Counties Applaud Additional COVID Recovery Aid Flexibility in Bipartisan Senate Bill

NACo primary logo

WASHINGTON – After months of advocating for additional flexibility, the National Association of Counties (NACo) welcomed its inclusion in the U.S. Senate’s bipartisan supplemental COVID preparedness legislation announced last night.

The package includes a bill proposed by U.S. Sens. John Cornyn (R-Texas) and Alex Padilla (D-Calif.), which codifies the flexibility in the U.S. Treasury’s final rule allowing counties to allocate up to $10 million in American Rescue Plan funding in general government services. It also allows counties to use up to 30 percent of recovery funds for eligible transportation projects, eligible Community Development Block Grant projects and disaster relief.

“Counties are deploying recovery funds to strengthen our communities and plan for the future,” said NACo Executive Director Matthew Chase. “With this additional flexibility, the true intent of the American Rescue Plan can be realized – to invest in our nation’s recovery on the ground, based on local priorities, circumstances and needs.”

America’s counties have been engaged in our nation’s response to COVID-19 since the earliest days and are investing federal aid in public health, human services, workforce development, small businesses, affordable housing, broadband, disaster preparedness and other pressing community needs.

“We thank Senators Cornyn and Padilla and Leader Schumer for securing this bipartisan legislation and urge the House to pass it,” said Chase.

While the additional flexibility is a significant win for counties as intergovernmental partners, the package includes a notable drawback. The text, as introduced, reduces the Local Assistance and Tribal Consistency Fund authorized under the American Rescue Plan.

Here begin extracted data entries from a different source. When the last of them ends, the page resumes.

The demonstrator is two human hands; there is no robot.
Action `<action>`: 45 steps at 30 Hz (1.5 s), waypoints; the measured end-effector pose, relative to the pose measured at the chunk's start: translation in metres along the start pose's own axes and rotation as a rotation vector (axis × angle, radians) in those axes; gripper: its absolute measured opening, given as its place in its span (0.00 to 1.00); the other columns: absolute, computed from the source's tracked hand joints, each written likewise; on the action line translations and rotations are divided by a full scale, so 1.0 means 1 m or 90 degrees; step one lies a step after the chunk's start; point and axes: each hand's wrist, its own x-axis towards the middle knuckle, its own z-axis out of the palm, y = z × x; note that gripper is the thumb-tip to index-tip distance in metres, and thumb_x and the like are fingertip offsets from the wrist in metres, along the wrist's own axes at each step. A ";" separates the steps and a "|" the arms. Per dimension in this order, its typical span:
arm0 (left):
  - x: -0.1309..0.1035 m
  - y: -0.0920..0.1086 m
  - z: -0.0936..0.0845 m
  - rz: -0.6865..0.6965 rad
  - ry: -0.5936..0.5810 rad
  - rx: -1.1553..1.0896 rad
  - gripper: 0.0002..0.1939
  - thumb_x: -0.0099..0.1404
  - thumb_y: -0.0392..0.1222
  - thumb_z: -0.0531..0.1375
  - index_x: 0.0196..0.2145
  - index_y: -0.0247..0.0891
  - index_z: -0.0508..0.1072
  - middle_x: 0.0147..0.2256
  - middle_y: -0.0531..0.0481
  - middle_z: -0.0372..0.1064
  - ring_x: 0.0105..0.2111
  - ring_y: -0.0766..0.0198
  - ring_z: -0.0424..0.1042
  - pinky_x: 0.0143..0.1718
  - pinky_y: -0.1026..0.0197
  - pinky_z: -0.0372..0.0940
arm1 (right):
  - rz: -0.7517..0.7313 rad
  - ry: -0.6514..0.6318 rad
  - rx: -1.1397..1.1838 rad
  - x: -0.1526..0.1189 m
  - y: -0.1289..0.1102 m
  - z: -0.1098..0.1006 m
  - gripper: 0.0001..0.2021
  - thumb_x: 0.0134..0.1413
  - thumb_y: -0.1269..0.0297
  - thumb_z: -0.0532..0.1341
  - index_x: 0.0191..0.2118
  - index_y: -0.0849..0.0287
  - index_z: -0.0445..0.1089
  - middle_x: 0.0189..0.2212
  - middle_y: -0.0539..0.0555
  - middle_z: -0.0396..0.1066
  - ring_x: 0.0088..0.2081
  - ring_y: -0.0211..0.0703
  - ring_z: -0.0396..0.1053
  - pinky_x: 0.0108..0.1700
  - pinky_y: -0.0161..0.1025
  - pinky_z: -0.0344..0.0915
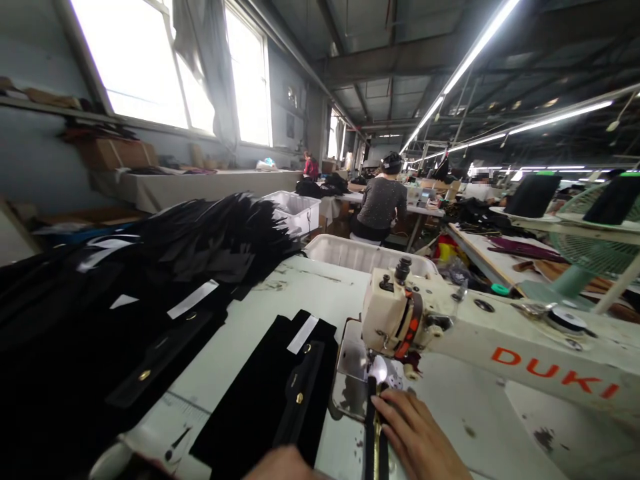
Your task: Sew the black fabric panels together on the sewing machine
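My right hand lies with its fingers stretched out, the tips pressed on a narrow black zipper with a gold-coloured line along it. The zipper's far end is under the needle area of a white sewing machine. My left hand shows only as a blurred edge at the bottom; its fingers are hidden. It is nearest to a flat black fabric panel on the table. That panel carries a black strip with gold fittings and a white label.
A large pile of black panels covers the left side. White plastic bins stand behind the table. The machine's arm spans the right, with thread cones and a green fan beyond. A person sits farther back.
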 end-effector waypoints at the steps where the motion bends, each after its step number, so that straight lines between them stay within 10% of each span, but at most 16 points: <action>1: 0.010 0.005 -0.017 0.025 0.025 0.071 0.10 0.71 0.47 0.60 0.44 0.39 0.74 0.44 0.46 0.71 0.45 0.53 0.71 0.51 0.47 0.65 | 0.003 -0.001 -0.005 0.002 -0.001 0.000 0.15 0.71 0.62 0.50 0.56 0.54 0.67 0.47 0.54 0.73 0.48 0.42 0.72 0.49 0.35 0.71; 5: 0.068 0.018 -0.078 0.148 0.134 0.305 0.17 0.64 0.44 0.62 0.51 0.43 0.72 0.57 0.45 0.63 0.60 0.46 0.55 0.64 0.44 0.43 | -0.001 0.031 -0.038 0.014 -0.005 -0.004 0.17 0.72 0.59 0.48 0.53 0.55 0.70 0.46 0.54 0.75 0.47 0.42 0.74 0.47 0.35 0.72; 9: 0.112 0.009 -0.097 0.176 0.109 0.360 0.23 0.55 0.43 0.68 0.49 0.41 0.73 0.51 0.44 0.66 0.54 0.47 0.62 0.59 0.47 0.55 | -0.035 0.061 -0.102 0.019 -0.007 -0.011 0.19 0.71 0.57 0.47 0.51 0.58 0.72 0.44 0.53 0.76 0.43 0.42 0.75 0.43 0.34 0.74; 12: 0.117 -0.001 -0.082 0.165 0.122 0.351 0.06 0.60 0.41 0.64 0.36 0.38 0.75 0.37 0.49 0.68 0.42 0.54 0.67 0.49 0.54 0.62 | -0.050 0.049 -0.132 0.017 -0.006 -0.009 0.19 0.71 0.59 0.46 0.51 0.59 0.71 0.44 0.54 0.76 0.43 0.42 0.75 0.43 0.35 0.74; 17: 0.111 0.003 -0.035 0.132 0.191 0.313 0.11 0.72 0.42 0.53 0.38 0.35 0.72 0.30 0.51 0.67 0.31 0.60 0.68 0.33 0.61 0.66 | -0.057 0.050 -0.157 0.005 -0.006 0.007 0.16 0.68 0.64 0.48 0.50 0.61 0.70 0.44 0.55 0.75 0.44 0.45 0.74 0.45 0.35 0.73; 24: 0.073 0.009 0.005 0.264 0.166 0.426 0.26 0.64 0.29 0.58 0.58 0.45 0.67 0.60 0.46 0.59 0.62 0.50 0.56 0.64 0.44 0.52 | -0.012 0.098 -0.130 0.007 -0.015 0.008 0.16 0.69 0.64 0.46 0.49 0.60 0.70 0.43 0.55 0.75 0.43 0.44 0.74 0.45 0.34 0.72; 32: 0.060 -0.024 0.011 0.438 0.122 0.723 0.28 0.70 0.36 0.57 0.65 0.35 0.58 0.63 0.41 0.60 0.64 0.51 0.58 0.66 0.40 0.46 | -0.058 0.153 -0.177 0.007 -0.017 0.005 0.19 0.71 0.63 0.45 0.45 0.60 0.73 0.40 0.50 0.78 0.40 0.42 0.76 0.40 0.35 0.73; 45: 0.059 -0.003 0.007 0.398 0.052 0.764 0.33 0.60 0.29 0.56 0.63 0.35 0.60 0.64 0.43 0.59 0.63 0.53 0.60 0.66 0.37 0.41 | -0.082 0.147 -0.180 -0.001 -0.012 0.011 0.16 0.69 0.62 0.50 0.46 0.59 0.74 0.42 0.50 0.78 0.41 0.42 0.77 0.41 0.34 0.74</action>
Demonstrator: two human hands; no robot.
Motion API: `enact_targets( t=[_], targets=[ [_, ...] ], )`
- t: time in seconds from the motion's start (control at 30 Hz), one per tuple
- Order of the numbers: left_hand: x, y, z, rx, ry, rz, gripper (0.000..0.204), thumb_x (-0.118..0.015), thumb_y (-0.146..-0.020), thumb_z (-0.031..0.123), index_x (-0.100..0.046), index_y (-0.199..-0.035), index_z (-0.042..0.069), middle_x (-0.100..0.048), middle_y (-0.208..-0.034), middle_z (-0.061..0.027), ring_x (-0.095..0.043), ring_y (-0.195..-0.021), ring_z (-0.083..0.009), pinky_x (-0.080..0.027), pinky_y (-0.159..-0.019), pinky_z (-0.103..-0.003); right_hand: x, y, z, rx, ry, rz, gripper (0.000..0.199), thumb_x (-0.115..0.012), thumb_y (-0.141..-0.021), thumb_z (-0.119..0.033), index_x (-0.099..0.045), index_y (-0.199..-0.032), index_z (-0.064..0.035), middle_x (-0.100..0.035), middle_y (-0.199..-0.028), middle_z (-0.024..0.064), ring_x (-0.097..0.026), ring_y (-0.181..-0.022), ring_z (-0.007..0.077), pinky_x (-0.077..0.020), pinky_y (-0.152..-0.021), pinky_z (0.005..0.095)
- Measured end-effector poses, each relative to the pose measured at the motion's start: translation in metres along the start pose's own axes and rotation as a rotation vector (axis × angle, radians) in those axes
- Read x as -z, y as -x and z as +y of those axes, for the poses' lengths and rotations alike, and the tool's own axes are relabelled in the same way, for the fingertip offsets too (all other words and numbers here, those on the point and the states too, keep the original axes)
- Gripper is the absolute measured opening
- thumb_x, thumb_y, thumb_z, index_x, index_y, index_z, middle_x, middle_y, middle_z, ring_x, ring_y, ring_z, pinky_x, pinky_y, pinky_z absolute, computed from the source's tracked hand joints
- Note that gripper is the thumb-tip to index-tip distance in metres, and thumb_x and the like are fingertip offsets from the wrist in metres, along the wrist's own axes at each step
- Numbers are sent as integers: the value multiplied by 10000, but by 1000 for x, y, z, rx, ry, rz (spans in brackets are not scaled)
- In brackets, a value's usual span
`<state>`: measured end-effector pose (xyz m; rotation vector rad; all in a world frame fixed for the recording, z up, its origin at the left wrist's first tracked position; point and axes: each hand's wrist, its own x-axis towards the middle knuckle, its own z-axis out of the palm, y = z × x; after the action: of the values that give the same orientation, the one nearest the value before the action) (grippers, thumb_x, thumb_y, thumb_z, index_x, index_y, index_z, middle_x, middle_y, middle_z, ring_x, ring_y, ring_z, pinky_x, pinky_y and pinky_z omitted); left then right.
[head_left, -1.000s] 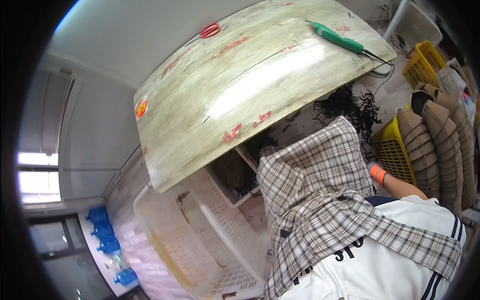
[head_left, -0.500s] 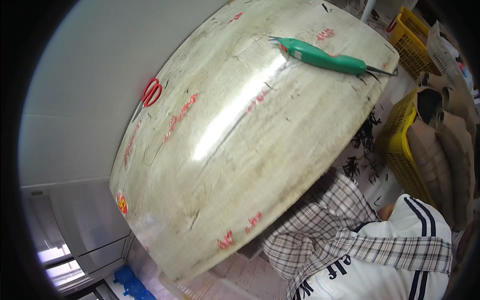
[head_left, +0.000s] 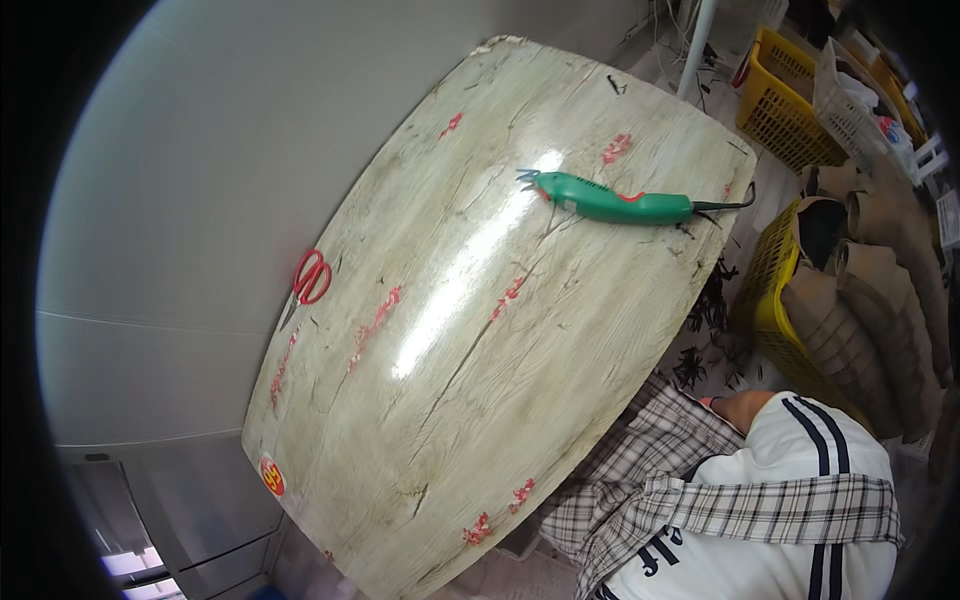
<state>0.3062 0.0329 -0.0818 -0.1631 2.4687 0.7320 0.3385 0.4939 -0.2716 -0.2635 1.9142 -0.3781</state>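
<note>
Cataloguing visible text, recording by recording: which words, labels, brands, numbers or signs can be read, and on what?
Wording isn't copied here; locations only.
Red-and-yellow sticker, wood-look tabletop corner: large, bold characters.
White shirt: dark letters beside the plaid apron strap.
Green electric scissors: dark marking, too small to read.
White card, right edge: too small to read.

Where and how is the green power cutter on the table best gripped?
The green power cutter is probably best gripped around its rear handle, from above and the picture's right: it lies on the table with blades pointing picture-left, cord trailing from the handle end.
</note>
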Motion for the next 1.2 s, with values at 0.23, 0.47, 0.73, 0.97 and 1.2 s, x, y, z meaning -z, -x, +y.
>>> enact_targets(
  t=[0.23, 0.47, 0.73, 0.97, 1.2],
  targets=[
    [-12, 13, 18, -81, -30, -13, 345, -663, -768, 90, -593, -1101, 33, -575, -1050, -170, -590, -962, -338, -467, -833, -389, -4, -49, 3, 129, 47, 48, 361, -514, -900, -347, -694, -1017, -56, -688, -1021, 173, -647, -882, 366, -511, -757, 426],
    [-41, 37, 44, -136, -38, -32, 312, -643, -781, 80, -600, -1087, 34, -584, -1015, -170, -601, -936, -335, -477, -813, -379, -2, -80, 7, 275, 141, 80, 369, -509, -900, -354, -694, -1015, -57, -692, -1013, 167, -651, -872, 364, -513, -745, 428],
    [-36, 42, 60, -350, 88, -132, 276, -620, -797, 68, -609, -1070, 34, -594, -975, -169, -613, -905, -331, -489, -791, -367, 68, 93, -1, -49, -358, 500, 530, -502, -855, -523, -705, -956, -44, -681, -855, 191, -648, -809, 378, -494, -726, 472],
    [-7, 27, 160, -649, 369, -371, 307, -526, -828, 1, -584, -1129, 20, -610, -1000, -156, -627, -952, -289, -491, -833, -340, 48, 315, 7, -457, -103, 358, 381, -580, -833, -442, -731, -972, -121, -707, -901, 127, -667, -871, 323, -523, -790, 425],
    [-14, 17, 165, -665, 431, -781, 343, -578, -889, 82, -560, -1226, 16, -604, -1127, -147, -611, -1037, -261, -470, -916, -327, 69, 316, -120, 133, -335, 308, 437, -634, -880, -382, -611, -1267, -180, -623, -1209, 108, -580, -1121, 313, -451, -965, 392]
  ],
)
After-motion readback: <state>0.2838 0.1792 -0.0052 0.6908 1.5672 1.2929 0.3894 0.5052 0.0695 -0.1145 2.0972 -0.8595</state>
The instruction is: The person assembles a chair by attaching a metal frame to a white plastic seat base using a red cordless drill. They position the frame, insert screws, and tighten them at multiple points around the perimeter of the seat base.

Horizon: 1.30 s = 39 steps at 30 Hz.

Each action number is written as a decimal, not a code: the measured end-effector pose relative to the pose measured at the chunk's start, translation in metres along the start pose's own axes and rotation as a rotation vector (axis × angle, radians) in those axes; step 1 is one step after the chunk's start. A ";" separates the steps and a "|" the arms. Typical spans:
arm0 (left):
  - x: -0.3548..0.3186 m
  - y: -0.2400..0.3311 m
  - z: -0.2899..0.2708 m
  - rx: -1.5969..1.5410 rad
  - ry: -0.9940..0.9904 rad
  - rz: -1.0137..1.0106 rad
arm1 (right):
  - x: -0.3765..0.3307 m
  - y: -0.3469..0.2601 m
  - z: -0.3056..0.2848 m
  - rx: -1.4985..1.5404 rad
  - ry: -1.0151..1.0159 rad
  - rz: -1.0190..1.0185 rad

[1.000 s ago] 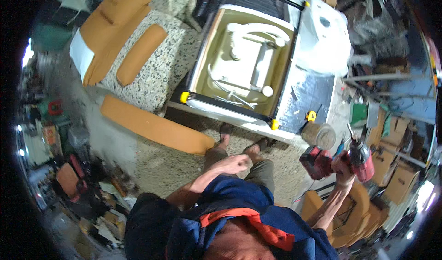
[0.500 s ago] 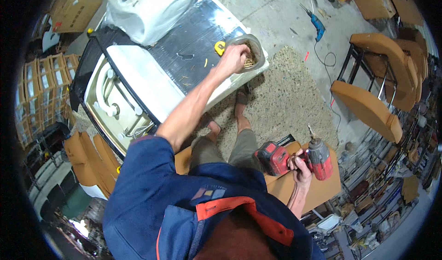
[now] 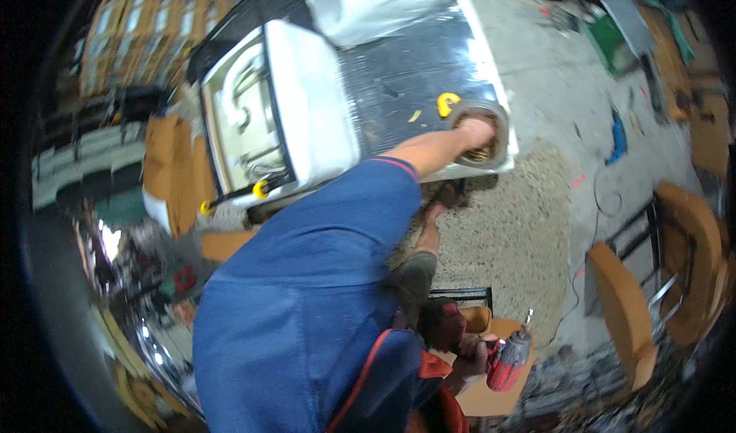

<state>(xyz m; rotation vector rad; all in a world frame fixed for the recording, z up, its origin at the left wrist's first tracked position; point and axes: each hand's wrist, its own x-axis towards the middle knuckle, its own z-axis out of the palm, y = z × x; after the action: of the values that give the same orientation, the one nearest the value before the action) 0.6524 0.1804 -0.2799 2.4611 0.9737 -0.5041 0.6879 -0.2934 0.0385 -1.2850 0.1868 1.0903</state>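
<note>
My left arm stretches forward, and my left hand [image 3: 478, 131] is down inside a round, clear-walled tub [image 3: 502, 120]. Brass-coloured screws [image 3: 477, 155] show below the hand; its fingertips are hidden in the tub. Low on the right, my right hand [image 3: 468, 360] is wrapped round the handle of a red and grey cordless drill [image 3: 506, 365], its bit pointing away from me. Just left of the tub lies a yellow tape measure [image 3: 447, 104], on the black film-covered surface [image 3: 383, 69] of a white-edged panel.
A white casing with pipes inside [image 3: 244, 115] stands at the left of the panel. Beyond it is a plastic-wrapped white piece [image 3: 376, 4]. Brown padded chairs [image 3: 621, 310] and a corded blue drill [image 3: 616, 138] are at right. Wrapped cartons [image 3: 146, 34] are stacked far left.
My left hand has gone deeper into the tub, and its fingers have dropped from sight. The whole view has swung, so the panel and tub sit further right. The drill stays in my right hand.
</note>
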 end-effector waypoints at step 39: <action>-0.587 -0.022 -0.251 -2.423 0.869 0.495 | -0.025 0.055 0.259 -0.634 -0.878 -0.237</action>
<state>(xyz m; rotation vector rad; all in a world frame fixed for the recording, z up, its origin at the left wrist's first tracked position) 0.2765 0.0051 0.2062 0.3334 0.3515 1.2859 0.5210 -0.0978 0.1058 -1.1971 -1.0117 1.4574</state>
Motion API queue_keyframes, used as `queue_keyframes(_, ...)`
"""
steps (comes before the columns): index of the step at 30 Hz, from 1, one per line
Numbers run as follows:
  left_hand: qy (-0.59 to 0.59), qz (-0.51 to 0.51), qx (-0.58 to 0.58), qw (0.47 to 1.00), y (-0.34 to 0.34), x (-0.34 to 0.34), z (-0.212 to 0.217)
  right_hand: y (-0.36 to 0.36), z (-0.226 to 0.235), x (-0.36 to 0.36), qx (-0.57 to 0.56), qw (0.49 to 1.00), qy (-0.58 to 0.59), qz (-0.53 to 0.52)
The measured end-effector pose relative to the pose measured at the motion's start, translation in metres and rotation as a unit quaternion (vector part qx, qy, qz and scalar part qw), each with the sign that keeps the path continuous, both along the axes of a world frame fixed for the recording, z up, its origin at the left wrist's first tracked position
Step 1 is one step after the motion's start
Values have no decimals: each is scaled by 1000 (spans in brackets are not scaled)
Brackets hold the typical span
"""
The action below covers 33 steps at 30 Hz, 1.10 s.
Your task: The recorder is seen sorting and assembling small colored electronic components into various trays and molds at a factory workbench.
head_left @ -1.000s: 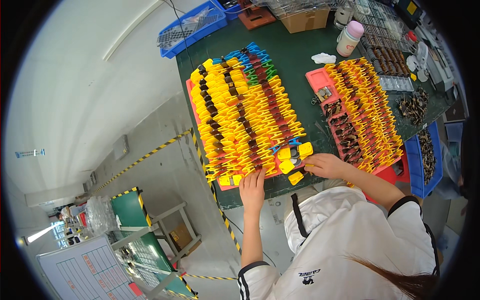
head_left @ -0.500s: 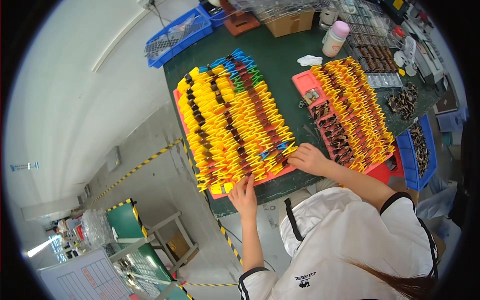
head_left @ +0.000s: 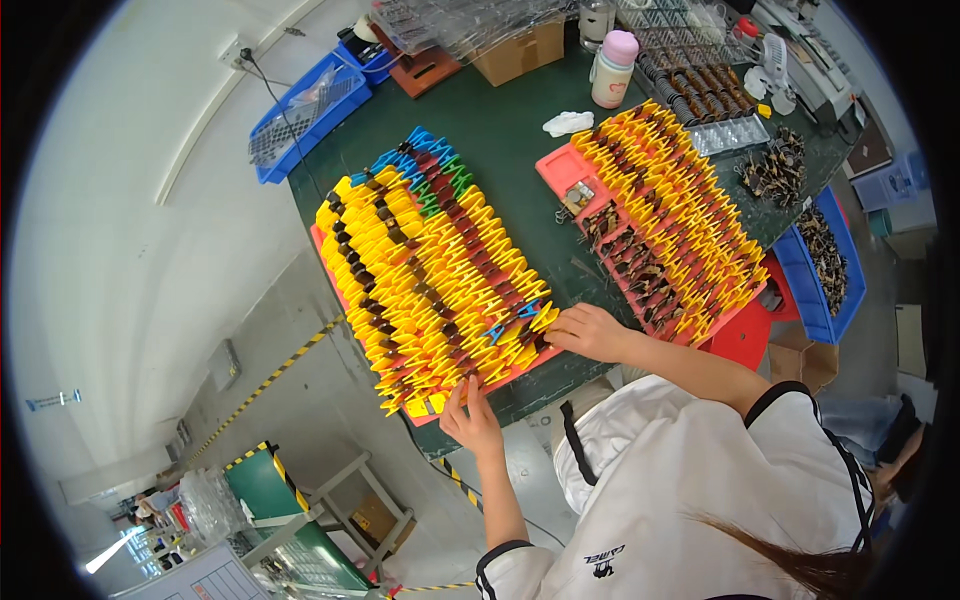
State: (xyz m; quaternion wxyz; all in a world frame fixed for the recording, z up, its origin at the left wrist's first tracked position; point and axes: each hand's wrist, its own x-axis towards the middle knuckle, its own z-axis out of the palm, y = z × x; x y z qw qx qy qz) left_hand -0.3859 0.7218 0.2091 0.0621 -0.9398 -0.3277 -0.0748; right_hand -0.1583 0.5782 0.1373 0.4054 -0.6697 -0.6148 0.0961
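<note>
Dark lettering and a small animal figure sit on the white T-shirt [head_left: 650, 500], nearer the body than the left hand [head_left: 472, 420]. Beyond the right hand [head_left: 588, 332], I see a reddish heart on the pink-lidded bottle [head_left: 612, 75]. Well left of both, the ruled whiteboard [head_left: 195, 580] and blue wall sign [head_left: 53, 400] are too small to read.

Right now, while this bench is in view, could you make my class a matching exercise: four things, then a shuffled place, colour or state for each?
1. Right hand
2. Yellow clips
3. Bottle
4. Crumpled wad

A. packed in dense rows
B. white, on the green table
C. at the left pink tray's near right corner
D. upright, pink-lidded

Pairs: 1-C; 2-A; 3-D; 4-B
</note>
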Motion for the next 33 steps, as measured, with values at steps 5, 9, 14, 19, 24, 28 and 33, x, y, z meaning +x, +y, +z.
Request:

The fund was designed specifically to provide greater stability for public lands counties with large tracts of untaxable federal public lands, but due to a drafting error in the American Rescue Plan, Treasury had not yet been able to allocate funds. The new bipartisan Senate legislation clarifies that the funds will be directed to over 1,900 counties currently receiving Payments In Lieu of Taxes (PILT) from the federal government but cuts the total funding level from $1.5 billion to $826 million.